The Commission’s decision applied the UAD principles, particularly the depreciation principles previously adopted by the Commission in the UAD decision, in allocating the losses associated with the premature retirement of utility assets.

Pursuant to those principles, to determine whether the residual value of the destroyed assets was to be allocated to the shareholder or ratepayer, the Commission examined whether the retirement was “extraordinary”[5] or “ordinary.”[6] This was important because, according to the depreciation-based principles being applied, an “extraordinary”[7] retirement resulted in the residual value being allocated to shareholders and an “ordinary”[8] retirement resulted in the residual value being allocated to ratepayers. Finally, the question of whether an event was “extraordinary”[9] or “ordinary”[10] turned on whether the utility’s most recent depreciation study considered the risk of assets being retired in events with similar characteristics. If the study considered that risk, the event was “ordinary”[11] and, if not, the event was “extraordinary.”[12]

In the case of the assets destroyed by the Fort McMurray wildfire, the Commission found there was no recognition or incorporation of similar events in ATCO’s depreciation study. As a result, the Commission found that the asset retirements should be characterized as “extraordinary.”[13] The Commission assigned the residual value of the destroyed asset to ATCO’s shareholders.

Critical to the Commission’s reasoning was the continued application of the Commission’s conclusion in the UAD decision that the effect of the Stores Block decision and subsequent court cases was to limit the Commission’s flexibility in dealing with cost allocation issues. More specifically, the Commission interpreted the seminal finding by the Supreme Court, that utility customers do not acquire any proprietary interest in a utility’s assets[14], to mean that because assets used for utility service are the property of the utility service provider, any gain or risk of loss with respect to that original investment would be for the account of the owner of the property.

The Court of Appeal made short work of that constraint. The Court found that the Commission erred in law in finding that its options for dealing with assets destroyed by natural disasters were constrained by Stores Block. The Court observed that the Stores Block case dealt with the sale of assets as opposed to assets destroyed by wildfire, and that it did not bind the Commission in setting a just and reasonable tariff in relation to the losses at issue. With that finding, the matter was referred back to the AUC for reconsideration.

In Reconsideration of ATCO Electric Ltd. Z Factor Adjustment for the 2016 Wood Buffalo Fire decision[15] the Commission reconsidered the matter in light of the Court’s direction. The Commission found that, in the context of the Fort McMurray wildfire, assigning the residual value of the destroyed assets to ATCO’s shareholders removed ATCO’s reasonable opportunity to recover its costs.

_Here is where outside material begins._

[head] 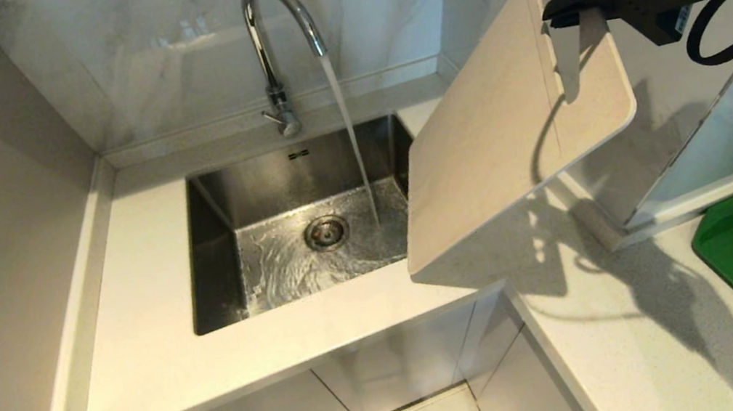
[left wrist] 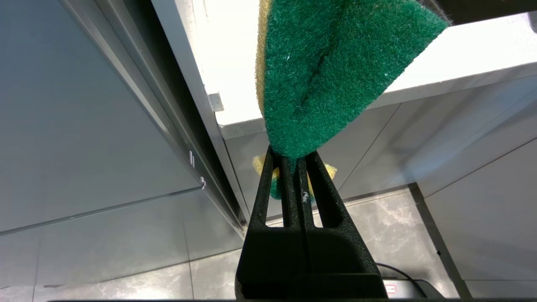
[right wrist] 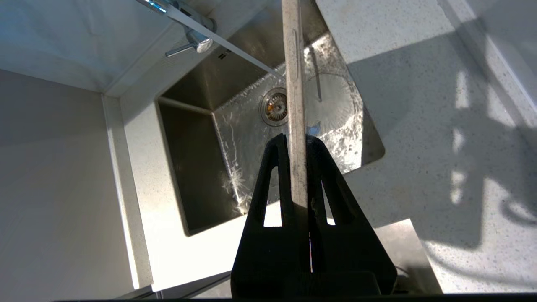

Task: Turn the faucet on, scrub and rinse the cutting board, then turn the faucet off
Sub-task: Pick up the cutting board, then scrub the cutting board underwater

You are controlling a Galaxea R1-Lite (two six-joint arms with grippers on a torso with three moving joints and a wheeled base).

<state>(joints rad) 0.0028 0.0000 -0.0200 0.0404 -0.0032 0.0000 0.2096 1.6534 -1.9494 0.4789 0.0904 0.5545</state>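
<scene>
Two grippers are loaded. The right gripper is clamped tight on the board at its slotted handle end, up over the counter's back right part. The board hangs tilted in the air, its long axis slanting down from the gripper toward the sink's right rim, with its low corner just past that rim. The tap stands at the sink's back edge and is running; its stream falls into the basin just left of the board, without touching it. So the water lies to the left of the board's lower end, and I judge the next move must carry the board that way. The left gripper, below counter level, is closed on a sponge; it is the farther arm.
</scene>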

This result recognizes the destroyed assets had been in rate base, had been deemed prudent and, although now destroyed for reasons outside of ATCO’s control, the replacement assets continued to be required for utility service.

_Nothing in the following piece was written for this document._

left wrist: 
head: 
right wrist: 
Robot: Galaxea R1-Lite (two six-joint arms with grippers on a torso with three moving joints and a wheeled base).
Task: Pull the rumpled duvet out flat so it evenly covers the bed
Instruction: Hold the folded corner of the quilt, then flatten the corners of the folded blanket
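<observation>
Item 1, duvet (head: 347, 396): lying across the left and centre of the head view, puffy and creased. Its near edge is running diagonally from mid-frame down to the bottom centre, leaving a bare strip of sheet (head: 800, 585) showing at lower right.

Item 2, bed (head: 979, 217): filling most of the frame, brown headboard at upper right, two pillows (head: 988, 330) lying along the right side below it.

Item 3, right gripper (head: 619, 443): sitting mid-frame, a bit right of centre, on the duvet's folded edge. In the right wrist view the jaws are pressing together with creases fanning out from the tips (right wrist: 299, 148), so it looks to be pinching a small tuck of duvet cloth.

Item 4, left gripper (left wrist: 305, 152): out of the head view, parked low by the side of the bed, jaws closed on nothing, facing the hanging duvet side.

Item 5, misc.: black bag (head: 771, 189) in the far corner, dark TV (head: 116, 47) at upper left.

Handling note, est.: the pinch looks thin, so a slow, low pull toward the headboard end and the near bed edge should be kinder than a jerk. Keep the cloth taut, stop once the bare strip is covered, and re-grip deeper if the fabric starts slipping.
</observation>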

The Commission was careful to limit this reasoning to the facts before it (being assets destroyed by wildfire). However, having ratepayers bear asset costs that result from natural disaster causes is arguably not consistent with the no acquired rights reasoning in Stores Block, but is more aligned with the pre-Stores Block regulatory approach of having ratepayers and shareholders share both the benefits and burdens of utility service, depending on the circumstances.

The Court also clarified that pre-Vavilov[16] cases continue to be presumptively binding precedent, notwithstanding the change in standard of review analysis. The ATCO argument in this regard was aimed at the Court’s imprimatur of the Commission’s UAD decision in FortisAlberta Inc v Alberta (Utilities Commission).[17]

AESO CUSTOMER CONTRIBUTIONS

A second decision of note is the Court of Appeal’s decision in Alta Link Management Ltd v Alberta Utilities Commission.[18]

The case involves the question of who should pay for new transmission facilities and whether or not customer contributions should be used to finance the required investment.

Customer contributions are a longstanding financing and regulatory tool used to balance the obligation to serve customers against the risk of building facilities to serve one or a few customers, that will be paid for by other customers in general rates. The contribution policy is normally based on collecting the excess of project connection costs over forecast customer supporting revenue.

In the old vertically integrated world, customer contributions were not an issue. The regulator would approve the utility’s investment policy and that policy would dictate when a contribution was required to provide service. When a contribution was required and paid by a ratepayer to a utility, for regulatory accounting purposes, that contributed capital was excluded from rate base. These customer payments (variously called customer contributions or contributions in aid of construction) tend to be temporary in nature and are re-paid by the utility over the useful life of the related facility.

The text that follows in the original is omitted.